What are we optimizing?#
Before jumping into the examples, we need to understand the basis of our optimizer.
We aim to optimize the allocation of budgets across multiple channels to maximize the overall contribution to key performance indicators (KPIs), such as sales or conversions. Each channel has its own forward pass function, which can internal consider a sigmoid or michaelis-menten curve, representing the relationship between the amount spent and the resultant performance.
These curves vary in characteristics: some channels saturate quickly, meaning that additional spending yields diminishing returns, while others may offer more linear growth in contribution with increased spending.
To solve this optimization problem, we employ the Sequential Least Squares Quadratic Programming (SLSQP) algorithm, a gradient-based optimization technique. SLSQP is well-suited for this application as it allows for the imposition of both equality and inequality constraints, ensuring that the budget allocation adheres to business rules or limitations.
The algorithm works by iteratively approximating the objective function and constraints using quadratic functions and solving the resulting sub-problems to find a local minimum. This enables us to effectively navigate the multidimensional space of budget allocations to find the most efficient distribution of resources.

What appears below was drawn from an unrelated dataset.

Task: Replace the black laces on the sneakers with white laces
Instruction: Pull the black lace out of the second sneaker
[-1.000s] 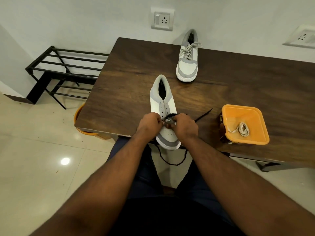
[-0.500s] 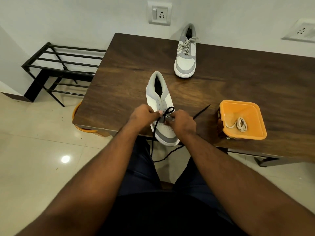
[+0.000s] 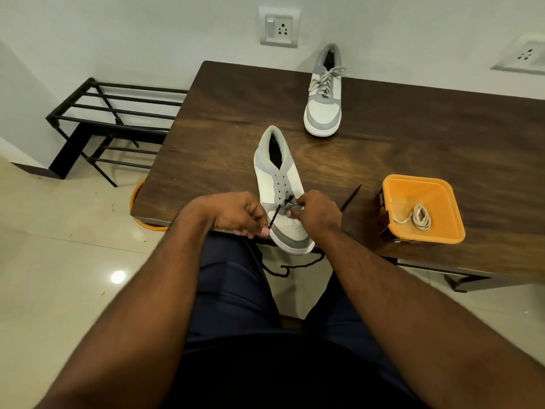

The optimizer aims to maximize the total contribution from all channels while adhering to the following constraints:
Budget Limitations: The total spending across all channels should not exceed the overall marketing budget.
Channel-specific Constraints: Some channels may have minimum or maximum spending limits.
By leveraging the SLSQP algorithm, we can optimize the multi-channel budget allocation in a rigorous, mathematically sound manner, ensuring that we get the highest possible return on investment.
Maximizing Contribution#
Assume you’re managing the marketing for a retail company with a substantial budget to allocate for advertising across multiple channels. Given that, you’re contemplating ways to optimize the forthcoming quarter’s outlay to maximize the overall contribution.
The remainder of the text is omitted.